Someone belongs to the Dutch nobility when either they have been granted nobility by Royal Decree, or when their father belonged to the nobility. Nobility is inherited exclusively through male lineage, which means that while daughters belong to the nobility as well, they are unable to pass it to their children. Someone can be granted nobility through acknowledgement of indigenous titles of nobility existing before 1795, through incorporation of foreign titles of nobility, or through elevation, in which a new title of nobility is created. There are seven titles of nobility. In order of precedence, these are Prince, Duke, Marquis, Count, Viscount, Baron and Knight. People in the nobility who have not been granted a title carry the predicate Jonkheer or Jonkvrouw.

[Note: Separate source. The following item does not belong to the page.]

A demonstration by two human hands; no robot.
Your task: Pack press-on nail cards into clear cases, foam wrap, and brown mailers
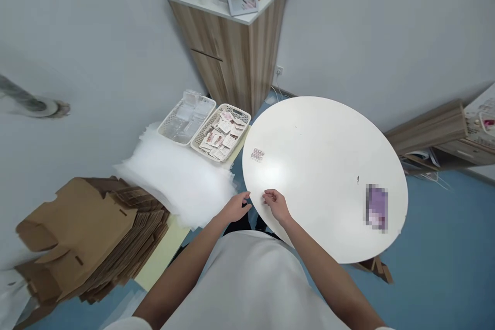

== Relationship with the Nederland's Patriciaat ==

The Nederland's Patriciaat is a registry of non-noble armigerous families which have held influential roles in Dutch society for at least 150 years or six generations. Many families date from the republican era and are descendants of magistrates and merchants, but as membership in the Patriciate is, unlike nobility, not a legal distinction, and cannot be "closed" by law, new families are admitted every year.

Thus, incorporation into Nederland's Patriciaat can be considered a substitution for ennoblement, a distinction families are accorded if they maintain a high level of merit and success for several generations. The Patriciate, or at least its older families, are considered equal to the nobility, and the oldest families are even given the same status as Barons and Counts. Many Patrician families are non-noble branches of noble families, or descend from persons who were offered ennoblement but declined it.

Just like nobility, membership in the Patriciate is hereditary in the legitimate male line. Intermarriage between nobles and members of Nederland's Patriciaat is common, and the first non-noble to marry into the Dutch royal family, Mr. Pieter van Vollenhoven, is indeed a Dutch Patrician.

Thus, it can be said that the Nobility and the Patriciate are two groups from which the aristocracy of the Netherlands is formed, and the relationship between them is somewhat reminiscent of that between the Peerage and the Gentry in Great Britain.